Il brutto quarto d’ora dura in realtà un’ora per Amedeo Ciaccheri, trentacinquenne presidente del Municipio VIII di Roma (il cui cuore è il quartiere di Garbatella), fermato stamattina all’alba sul pullman che lo portava in aeroporto di Istanbul, fra lo sgomento e l’apprensione dei suoi compagni di viaggio. È stato fatto scendere senza fornire informazioni precise, poi portato nelle stanze della polizia dell’aeroporto, è stato interrogato – operazione non facile, ci spiega lui stesso al telefono prima di ripartire, «gli agenti turchi non parlavano un granché di inglese» – e poi espulso con un foglio di via.

Ciaccheri faceva parte di un gruppo di una quarantina di europei invitati dall’attuale Amministrazione autonoma del Nord-Est della Siria alle celebrazioni dei dieci anni dalla riconquista di Kobane.

Fu la gloriosa vittoria dei curdi delle Unità di Protezione Popolare, aiutate militarmente dalla copertura degli aerei statunitensi, dopo che la città e i villaggi rurali dell’area erano caduti sotto la mano dei terroristi dell’Isis. Alla fine degli scontri, ferocissimi, le bande dello Stato Islamico furono costrette a ritirarsi. 

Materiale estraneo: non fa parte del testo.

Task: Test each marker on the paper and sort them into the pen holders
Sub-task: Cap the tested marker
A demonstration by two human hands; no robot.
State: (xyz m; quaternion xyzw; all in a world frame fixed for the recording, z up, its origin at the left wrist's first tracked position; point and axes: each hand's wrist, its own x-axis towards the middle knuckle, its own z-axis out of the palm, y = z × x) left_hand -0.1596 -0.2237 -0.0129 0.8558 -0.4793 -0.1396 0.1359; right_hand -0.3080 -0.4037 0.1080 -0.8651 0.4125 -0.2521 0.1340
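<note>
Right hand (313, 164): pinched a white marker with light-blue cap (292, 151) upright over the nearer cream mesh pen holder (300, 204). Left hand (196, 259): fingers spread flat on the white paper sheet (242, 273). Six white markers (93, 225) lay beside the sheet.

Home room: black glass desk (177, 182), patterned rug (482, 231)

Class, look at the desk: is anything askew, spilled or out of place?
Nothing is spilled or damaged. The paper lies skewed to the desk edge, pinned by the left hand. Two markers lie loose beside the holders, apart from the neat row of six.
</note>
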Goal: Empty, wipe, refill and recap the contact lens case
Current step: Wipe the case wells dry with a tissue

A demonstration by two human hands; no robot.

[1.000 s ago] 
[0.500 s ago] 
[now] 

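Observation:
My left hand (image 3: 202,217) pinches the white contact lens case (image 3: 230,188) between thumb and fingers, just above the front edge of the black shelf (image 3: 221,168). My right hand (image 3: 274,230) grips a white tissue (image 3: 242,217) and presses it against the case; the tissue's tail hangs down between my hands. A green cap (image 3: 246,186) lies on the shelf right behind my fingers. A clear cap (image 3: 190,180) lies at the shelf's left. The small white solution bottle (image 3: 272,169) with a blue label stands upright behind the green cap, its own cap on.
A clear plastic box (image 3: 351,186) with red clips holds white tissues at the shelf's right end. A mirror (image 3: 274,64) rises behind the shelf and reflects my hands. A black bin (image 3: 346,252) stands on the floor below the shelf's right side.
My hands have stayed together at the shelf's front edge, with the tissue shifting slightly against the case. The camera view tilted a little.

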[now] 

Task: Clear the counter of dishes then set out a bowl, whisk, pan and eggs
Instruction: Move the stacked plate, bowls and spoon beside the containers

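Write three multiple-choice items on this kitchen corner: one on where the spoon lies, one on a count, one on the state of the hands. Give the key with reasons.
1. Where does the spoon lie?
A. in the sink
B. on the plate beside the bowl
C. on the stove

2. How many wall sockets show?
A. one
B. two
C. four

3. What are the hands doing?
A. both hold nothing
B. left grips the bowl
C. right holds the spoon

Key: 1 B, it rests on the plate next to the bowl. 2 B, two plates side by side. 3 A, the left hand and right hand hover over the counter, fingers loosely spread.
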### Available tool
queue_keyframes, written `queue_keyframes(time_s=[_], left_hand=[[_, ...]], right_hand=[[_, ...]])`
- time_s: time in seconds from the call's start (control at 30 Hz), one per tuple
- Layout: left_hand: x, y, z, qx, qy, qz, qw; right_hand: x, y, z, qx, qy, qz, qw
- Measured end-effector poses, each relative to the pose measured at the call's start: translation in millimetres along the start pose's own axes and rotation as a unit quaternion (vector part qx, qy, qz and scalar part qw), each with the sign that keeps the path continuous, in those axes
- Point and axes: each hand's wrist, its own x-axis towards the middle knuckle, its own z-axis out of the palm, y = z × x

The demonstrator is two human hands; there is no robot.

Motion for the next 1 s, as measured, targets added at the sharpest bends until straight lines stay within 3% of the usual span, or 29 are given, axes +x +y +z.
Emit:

La battaglia segnò di fatto la vittoria dell’Occidente contro i tagliagole. E fu una vittoria dei guerriglieri e guerrigliere curde ma anche un’epopea di resistenza popolare, con un forte protagonismo delle Ypj, le unità di autodifesa delle donne curde. La battaglia del Rojava diventò per tutto il mondo il simbolo della liberazione dalla minaccia islamica. 

In quella città nacque in seguito un’amministrazione ispirata alle teorie del municipalismo democratico teorizzato da Abdullah Öcalan, detenuto da quasi trent’anni anni nell’isola turca di Imrali e fondatore del Pkk, il Partito dei lavoratori del Kurdistan (organizzazione armata per la liberazione del Kurdistan, dichiarata terroristica da Ue,  Nato e Usa, quest’ultima con il paradosso di aver combattuto al suo fianco appunto dieci anni fa, ora comunque ha dichiarato il cessate il fuoco).

Torniamo al fermo di stamattina a Istanbul. La delegazione italiana, che in mattinata dovrebbe sbarcare all’aeroporto di Fiumicino a Roma, stava facendo rientro in Italia ed era composta da una ventina di persone, cooperanti, attivisti e giornalisti. Fra loro Roberto Eufemia, consigliere della Città metropolitana di Roma. E appunto Amedeo Ciaccheri, presente in rappresentanza ufficiale del suo municipio che da un decennio è impegnato nel sostegno dell’amministrazione curda e anche in una riflessione transnazionale sulle esperienze di confederalismo democratico del Rojava, oggi appunto Siria del Nord-Est.

La città è ancora sotto attacco. Anzi, non ha mai smesso di essere insidiata da Ankara, che anche in queste settimane ne tenta la riconquista attraverso l’Esercito nazionale siriano, una formazione che sfida il nuovo governo di Damasco. La Siria del Nord-Est è invece impegnata in una delicata trattativa con i nuovi siriani (di cui lì nessuno ignora il passato di stupri e assassinii), in vista di un’intesa per quei territori. Naturalmente la possibilità di accordo fra la Siria del post Bashar al Assad e l’enclave curda – ma non c’è certezza per questo popolo sempre perseguitato – non piace affatto alla Turchia di Erdogan.

E sarebbe questa, a quanto si apprende, la ragione del fermo di Ciaccheri. Ciaccheri non sarebbe stato neanche sottoposto a un vero interrogatorio: le autorità turche in realtà sembravano perfettamente a conoscenza degli spostamenti del gruppo, spostamenti peraltro pubblici e, a quanto viene assicurato, regolarmente autorizzati. L’ambasciatore italiano in Turchia, subito attivato, insieme alla Farnesina, ha tempestivamente superato il fermo. Resta l’avviso di Ankara: chi si schiera con i curdi è persona non grata.